Stored data >>
_____

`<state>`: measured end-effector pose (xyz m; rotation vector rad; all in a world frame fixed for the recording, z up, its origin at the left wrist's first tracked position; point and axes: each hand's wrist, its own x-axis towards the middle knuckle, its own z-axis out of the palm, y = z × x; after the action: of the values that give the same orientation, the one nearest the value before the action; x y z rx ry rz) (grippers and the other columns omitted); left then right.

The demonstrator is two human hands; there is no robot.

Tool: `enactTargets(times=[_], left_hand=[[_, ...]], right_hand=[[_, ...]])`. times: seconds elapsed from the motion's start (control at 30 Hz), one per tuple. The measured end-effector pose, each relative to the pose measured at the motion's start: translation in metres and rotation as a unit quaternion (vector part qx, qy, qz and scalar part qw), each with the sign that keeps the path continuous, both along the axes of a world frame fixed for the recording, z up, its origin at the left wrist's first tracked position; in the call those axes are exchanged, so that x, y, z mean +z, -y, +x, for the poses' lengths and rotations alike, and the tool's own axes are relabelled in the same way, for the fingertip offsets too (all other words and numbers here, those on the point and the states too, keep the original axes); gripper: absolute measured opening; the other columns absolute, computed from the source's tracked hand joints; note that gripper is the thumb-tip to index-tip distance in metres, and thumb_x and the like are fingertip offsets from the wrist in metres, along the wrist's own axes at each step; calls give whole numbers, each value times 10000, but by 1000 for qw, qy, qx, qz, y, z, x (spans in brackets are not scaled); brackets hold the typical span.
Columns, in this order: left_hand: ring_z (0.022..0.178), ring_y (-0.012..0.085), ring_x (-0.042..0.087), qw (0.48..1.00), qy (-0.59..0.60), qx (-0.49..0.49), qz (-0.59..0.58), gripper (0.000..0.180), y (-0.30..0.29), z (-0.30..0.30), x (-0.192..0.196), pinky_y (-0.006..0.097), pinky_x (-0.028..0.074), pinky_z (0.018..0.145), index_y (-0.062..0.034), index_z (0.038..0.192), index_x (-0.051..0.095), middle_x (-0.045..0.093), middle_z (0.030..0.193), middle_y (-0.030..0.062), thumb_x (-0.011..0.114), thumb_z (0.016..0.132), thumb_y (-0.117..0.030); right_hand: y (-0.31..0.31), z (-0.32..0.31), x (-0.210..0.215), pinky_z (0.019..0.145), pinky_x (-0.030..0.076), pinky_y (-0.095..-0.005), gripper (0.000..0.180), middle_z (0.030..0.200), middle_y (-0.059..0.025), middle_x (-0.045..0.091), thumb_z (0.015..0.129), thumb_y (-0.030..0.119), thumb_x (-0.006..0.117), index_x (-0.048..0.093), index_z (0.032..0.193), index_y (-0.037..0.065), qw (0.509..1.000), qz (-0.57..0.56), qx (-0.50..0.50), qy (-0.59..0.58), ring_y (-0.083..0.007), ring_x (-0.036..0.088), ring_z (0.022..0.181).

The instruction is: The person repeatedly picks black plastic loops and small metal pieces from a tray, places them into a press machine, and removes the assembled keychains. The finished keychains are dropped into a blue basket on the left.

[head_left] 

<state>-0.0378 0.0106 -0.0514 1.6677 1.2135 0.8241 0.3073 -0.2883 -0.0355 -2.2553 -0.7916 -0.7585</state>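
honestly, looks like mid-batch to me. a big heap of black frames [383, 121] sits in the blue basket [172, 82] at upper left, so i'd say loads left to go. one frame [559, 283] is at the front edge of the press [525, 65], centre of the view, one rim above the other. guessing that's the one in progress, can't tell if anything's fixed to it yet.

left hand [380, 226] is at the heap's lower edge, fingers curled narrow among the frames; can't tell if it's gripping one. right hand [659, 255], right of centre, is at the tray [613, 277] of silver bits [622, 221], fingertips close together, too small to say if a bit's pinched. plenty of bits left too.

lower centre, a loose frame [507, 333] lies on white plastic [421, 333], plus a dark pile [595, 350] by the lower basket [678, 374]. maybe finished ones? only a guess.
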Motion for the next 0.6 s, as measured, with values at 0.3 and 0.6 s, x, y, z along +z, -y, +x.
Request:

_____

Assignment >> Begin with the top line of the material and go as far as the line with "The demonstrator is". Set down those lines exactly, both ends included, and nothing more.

Solution for this task >>
`<state>`: measured end-effector pose (xyz m; rotation vector rad; all in a world frame fixed for the recording, z up, its origin at the left wrist's first tracked position; point and axes: each hand's wrist, its own x-axis towards the middle knuckle, its own z-axis out of the palm, y = z × x; after the action: of the values that give the same orientation, the one nearest the value before the action; x y z rx ry rz) (grippers and the other columns omitted); left then right.

The demonstrator is two human hands; there is no robot.

There is nothing further to this answer.